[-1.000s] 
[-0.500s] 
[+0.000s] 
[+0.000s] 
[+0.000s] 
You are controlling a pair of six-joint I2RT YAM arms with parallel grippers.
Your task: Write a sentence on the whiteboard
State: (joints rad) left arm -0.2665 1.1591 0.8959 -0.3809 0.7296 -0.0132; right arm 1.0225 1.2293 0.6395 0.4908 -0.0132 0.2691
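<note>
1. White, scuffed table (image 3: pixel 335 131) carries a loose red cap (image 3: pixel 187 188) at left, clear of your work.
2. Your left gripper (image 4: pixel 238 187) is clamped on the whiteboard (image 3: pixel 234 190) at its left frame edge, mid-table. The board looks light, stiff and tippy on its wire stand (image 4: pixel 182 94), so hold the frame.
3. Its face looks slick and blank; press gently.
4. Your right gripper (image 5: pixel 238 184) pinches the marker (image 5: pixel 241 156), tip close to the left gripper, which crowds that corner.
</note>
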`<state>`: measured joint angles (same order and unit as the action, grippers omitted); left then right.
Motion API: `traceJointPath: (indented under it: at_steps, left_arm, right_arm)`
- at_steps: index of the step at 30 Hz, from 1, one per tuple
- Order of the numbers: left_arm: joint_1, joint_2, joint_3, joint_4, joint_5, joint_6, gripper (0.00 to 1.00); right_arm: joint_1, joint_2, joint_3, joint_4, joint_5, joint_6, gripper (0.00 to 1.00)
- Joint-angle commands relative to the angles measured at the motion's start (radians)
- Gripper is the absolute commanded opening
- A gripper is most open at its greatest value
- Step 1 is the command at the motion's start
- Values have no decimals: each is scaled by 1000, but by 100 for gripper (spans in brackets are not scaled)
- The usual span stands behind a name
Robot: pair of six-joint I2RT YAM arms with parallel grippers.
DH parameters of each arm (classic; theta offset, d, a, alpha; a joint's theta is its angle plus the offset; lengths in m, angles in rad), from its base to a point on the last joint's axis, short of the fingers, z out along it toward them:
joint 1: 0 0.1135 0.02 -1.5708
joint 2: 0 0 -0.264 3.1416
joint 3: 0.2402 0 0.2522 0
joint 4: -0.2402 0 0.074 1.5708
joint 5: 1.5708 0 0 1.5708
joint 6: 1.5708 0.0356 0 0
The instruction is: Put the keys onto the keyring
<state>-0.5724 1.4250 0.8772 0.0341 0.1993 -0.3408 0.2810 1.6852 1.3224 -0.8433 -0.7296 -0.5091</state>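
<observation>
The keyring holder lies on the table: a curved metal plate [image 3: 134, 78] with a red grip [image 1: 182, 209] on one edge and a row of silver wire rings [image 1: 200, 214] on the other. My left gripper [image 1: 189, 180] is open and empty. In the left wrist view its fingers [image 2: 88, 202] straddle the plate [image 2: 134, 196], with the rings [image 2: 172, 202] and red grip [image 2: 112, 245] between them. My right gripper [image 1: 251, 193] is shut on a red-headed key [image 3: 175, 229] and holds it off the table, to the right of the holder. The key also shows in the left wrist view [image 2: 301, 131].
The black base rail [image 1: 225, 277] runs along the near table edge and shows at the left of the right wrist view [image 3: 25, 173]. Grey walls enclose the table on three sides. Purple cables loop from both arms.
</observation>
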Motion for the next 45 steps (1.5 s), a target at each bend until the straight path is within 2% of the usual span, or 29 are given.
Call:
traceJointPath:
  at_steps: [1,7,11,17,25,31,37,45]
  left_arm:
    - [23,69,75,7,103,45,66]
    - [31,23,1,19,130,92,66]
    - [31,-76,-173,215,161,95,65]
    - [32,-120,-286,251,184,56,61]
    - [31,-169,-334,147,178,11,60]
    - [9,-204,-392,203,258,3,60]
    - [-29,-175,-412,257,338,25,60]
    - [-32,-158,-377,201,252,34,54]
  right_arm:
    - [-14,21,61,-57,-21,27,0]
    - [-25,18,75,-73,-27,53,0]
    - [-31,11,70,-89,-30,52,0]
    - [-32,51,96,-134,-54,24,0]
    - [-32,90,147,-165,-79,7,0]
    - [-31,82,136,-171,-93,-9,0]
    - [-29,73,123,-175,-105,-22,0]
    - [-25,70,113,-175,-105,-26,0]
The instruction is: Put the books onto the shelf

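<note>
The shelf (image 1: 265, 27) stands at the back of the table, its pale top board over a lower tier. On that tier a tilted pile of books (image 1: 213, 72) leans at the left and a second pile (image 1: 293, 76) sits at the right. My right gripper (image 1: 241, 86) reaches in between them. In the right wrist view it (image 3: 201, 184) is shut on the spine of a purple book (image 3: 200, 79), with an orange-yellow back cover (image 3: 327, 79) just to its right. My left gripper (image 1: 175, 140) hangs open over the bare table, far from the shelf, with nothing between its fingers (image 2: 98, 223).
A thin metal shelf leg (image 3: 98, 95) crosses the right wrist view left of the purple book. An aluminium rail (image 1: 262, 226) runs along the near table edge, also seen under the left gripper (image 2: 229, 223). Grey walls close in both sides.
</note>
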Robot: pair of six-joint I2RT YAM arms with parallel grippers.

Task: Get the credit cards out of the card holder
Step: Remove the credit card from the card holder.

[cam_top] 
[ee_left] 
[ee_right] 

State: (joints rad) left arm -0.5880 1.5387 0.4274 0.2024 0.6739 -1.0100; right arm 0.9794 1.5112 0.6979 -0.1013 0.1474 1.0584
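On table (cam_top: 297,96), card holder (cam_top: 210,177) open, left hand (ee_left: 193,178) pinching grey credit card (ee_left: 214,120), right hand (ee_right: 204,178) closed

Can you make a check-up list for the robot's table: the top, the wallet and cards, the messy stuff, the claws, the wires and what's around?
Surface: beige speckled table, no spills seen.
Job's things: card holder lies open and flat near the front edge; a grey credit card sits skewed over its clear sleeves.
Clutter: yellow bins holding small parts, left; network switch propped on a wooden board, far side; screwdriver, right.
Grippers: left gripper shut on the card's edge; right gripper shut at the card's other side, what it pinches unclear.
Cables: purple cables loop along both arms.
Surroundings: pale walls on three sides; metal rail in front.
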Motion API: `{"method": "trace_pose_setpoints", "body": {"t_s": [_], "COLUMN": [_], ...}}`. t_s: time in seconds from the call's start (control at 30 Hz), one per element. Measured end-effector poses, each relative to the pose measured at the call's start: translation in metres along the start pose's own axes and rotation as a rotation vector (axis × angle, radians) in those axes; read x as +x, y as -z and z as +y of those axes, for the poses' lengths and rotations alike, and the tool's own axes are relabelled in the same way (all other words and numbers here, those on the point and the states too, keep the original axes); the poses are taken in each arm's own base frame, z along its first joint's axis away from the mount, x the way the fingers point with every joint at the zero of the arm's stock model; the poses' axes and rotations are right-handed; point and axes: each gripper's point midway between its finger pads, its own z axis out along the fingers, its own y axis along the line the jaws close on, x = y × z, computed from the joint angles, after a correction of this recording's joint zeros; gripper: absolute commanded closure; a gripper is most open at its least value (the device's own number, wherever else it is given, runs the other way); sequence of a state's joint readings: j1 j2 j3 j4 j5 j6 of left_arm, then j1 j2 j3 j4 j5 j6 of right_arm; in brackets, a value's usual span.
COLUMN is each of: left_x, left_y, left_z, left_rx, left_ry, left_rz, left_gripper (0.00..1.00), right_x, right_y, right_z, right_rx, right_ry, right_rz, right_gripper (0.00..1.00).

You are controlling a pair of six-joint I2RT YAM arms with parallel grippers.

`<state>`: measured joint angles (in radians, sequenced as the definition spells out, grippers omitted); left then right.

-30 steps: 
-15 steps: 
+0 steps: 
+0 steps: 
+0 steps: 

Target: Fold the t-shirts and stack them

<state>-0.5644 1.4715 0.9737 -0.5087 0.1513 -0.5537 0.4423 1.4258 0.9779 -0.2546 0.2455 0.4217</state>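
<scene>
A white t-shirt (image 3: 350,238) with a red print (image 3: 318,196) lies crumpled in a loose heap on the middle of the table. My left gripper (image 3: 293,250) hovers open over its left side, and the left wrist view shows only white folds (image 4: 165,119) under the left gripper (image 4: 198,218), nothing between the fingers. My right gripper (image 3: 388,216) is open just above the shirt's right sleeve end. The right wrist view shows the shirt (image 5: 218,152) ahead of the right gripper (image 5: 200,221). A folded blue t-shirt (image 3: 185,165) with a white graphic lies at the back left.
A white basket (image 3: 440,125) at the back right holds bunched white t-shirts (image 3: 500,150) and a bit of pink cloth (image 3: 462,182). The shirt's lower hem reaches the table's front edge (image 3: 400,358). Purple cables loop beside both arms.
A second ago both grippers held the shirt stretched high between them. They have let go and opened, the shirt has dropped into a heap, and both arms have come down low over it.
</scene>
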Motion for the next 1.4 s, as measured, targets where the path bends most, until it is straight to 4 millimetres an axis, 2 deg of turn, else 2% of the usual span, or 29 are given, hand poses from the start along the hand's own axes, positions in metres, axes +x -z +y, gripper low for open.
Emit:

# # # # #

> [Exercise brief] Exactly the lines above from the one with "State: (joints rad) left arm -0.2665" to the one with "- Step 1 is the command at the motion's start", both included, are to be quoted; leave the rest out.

> [Your response]
State: (joints rad) left arm -0.2665 1.1591 0.8959 -0.3809 0.7296 -0.0132; right arm 1.0225 1.2293 0.6395 0.4908 -0.0132 0.2691
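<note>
1. White, scuffed table (image 3: pixel 335 131) carries a loose red cap (image 3: pixel 187 188) at left, clear of your work.
2. Your left gripper (image 4: pixel 238 187) is clamped on the whiteboard (image 3: pixel 234 190) at its left frame edge, mid-table. The board looks light, stiff and tippy on its wire stand (image 4: pixel 182 94), so hold the frame.
3. Its face looks slick and blank; press gently.
4. Your right gripper (image 5: pixel 238 184) pinches the marker (image 5: pixel 241 156), tip close to the left gripper, which crowds that corner.
</note>
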`<state>`: measured joint angles (same order and unit as the action, grippers omitted); left then right.
Motion API: `traceJointPath: (indented under it: at_steps, left_arm, right_arm)`
- at_steps: index of the step at 30 Hz, from 1, one per tuple
- Order of the numbers: left_arm: joint_1, joint_2, joint_3, joint_4, joint_5, joint_6, gripper (0.00 to 1.00); right_arm: joint_1, joint_2, joint_3, joint_4, joint_5, joint_6, gripper (0.00 to 1.00)
- Joint-angle commands relative to the angles measured at the motion's start (radians)
- Gripper is the absolute commanded opening
- A gripper is most open at its greatest value
- Step 1 is the command at the motion's start

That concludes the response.